Problem details |
Copy out each line of the listing below in which the string "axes" occurs.

Given information |
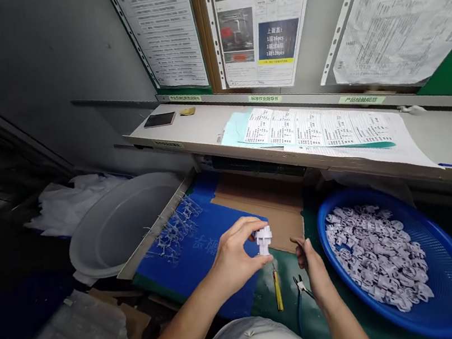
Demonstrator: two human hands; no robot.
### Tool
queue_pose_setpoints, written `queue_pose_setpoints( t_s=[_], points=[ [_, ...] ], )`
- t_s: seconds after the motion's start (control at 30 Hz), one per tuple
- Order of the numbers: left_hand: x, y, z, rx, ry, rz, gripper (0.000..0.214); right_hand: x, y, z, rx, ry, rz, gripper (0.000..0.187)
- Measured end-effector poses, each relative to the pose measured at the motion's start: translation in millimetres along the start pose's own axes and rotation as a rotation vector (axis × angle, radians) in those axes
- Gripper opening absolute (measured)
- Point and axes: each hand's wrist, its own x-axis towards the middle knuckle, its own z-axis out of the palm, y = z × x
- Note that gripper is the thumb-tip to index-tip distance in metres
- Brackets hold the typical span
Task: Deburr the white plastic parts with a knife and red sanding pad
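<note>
My left hand (236, 255) pinches a small white plastic part (264, 240) between thumb and fingers, held up over the blue mat (196, 253). My right hand (314, 269) hovers just to the right of it, seen edge-on with fingers curled loosely and nothing visible in them. A blue basket (448, 295) full of similar white plastic parts (374, 255) sits at the right. Below the hands lie a yellow-handled tool (277, 291) and blue-handled cutters (300, 288) on the green bench.
A white basin (104, 238) stands at the left, beside several thin plastic sprues (175, 228) on the mat. A cardboard sheet (265, 203) lies behind. A shelf (203, 127) holds papers, a dark phone (160, 120) and a yellow item. Instruction sheets hang above.
</note>
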Motion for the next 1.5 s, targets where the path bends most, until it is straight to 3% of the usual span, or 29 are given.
queue_pose_setpoints(
  t_s=[0.17,0.27,0.37,0.47,0.57,0.63,0.77,0.9,1.0,1.1,1.23,1.37,1.5],
  points=[
    [3.0,9.6,-5.3,0.033,0.003,0.106,0.059,-12.2,-88.6,-27.8,0.246,0.14,-0.331,0.028],
    [3.4,17.9,-6.0,0.016,-0.015,0.178,0.053,-11.0,-121.7,-26.3,0.091,0.296,-0.615,0.018],
    [4.5,22.8,-7.5,-0.06,0.017,0.155,0.043,12.3,-140.0,-23.7,-0.172,0.325,-0.811,0.022],
    [5.8,22.3,-10.5,-0.206,0.065,0.061,0.049,34.9,-153.1,-32.3,-0.151,0.344,-0.667,0.032],
    [5.5,19.9,-12.5,-0.424,0.004,-0.025,0.055,38.1,-161.0,-42.5,0.071,0.125,-0.614,0.032],
    [4.5,18.8,-12.7,-0.563,-0.032,-0.071,0.056,35.8,-161.6,-44.7,0.043,0.005,-0.653,0.031],
    [2.5,18.1,-11.6,-0.651,-0.054,-0.134,0.058,36.6,-155.7,-43.2,-0.093,0.128,-0.584,0.034],
    [2.1,18.5,-10.1,-0.679,-0.038,-0.155,0.059,37.5,-155.0,-46.1,-0.085,0.083,-0.615,0.032],
    [2.0,20.1,-9.2,-0.689,-0.033,-0.178,0.057,38.1,-160.3,-51.5,-0.131,0.158,-0.548,0.034],
    [2.5,23.2,-8.4,-0.677,-0.042,-0.181,0.055,39.5,-165.7,-54.1,-0.075,0.046,-0.609,0.033],
    [4.7,27.4,-7.8,-0.689,-0.024,-0.163,0.055,46.6,-166.6,-53.6,-0.125,0.155,-0.553,0.037],
    [6.9,30.9,-6.7,-0.585,0.031,-0.116,0.055,50.5,-165.1,-56.0,-0.043,0.06,-0.563,0.036],
    [8.8,33.8,-4.6,-0.483,0.096,-0.074,0.053,46.7,-166.7,-60.0,-0.083,0.285,-0.514,0.037]
  ],
)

Answer box |
- Measured end-effector poses, each relative to the pose measured at the motion's start: translation in millimetres along the start pose's own axes and rotation as a rotation vector (axis × angle, radians) in those axes
- Point and axes: each hand's wrist, its own x-axis towards the middle knuckle, its own z-axis out of the palm, y = z × x

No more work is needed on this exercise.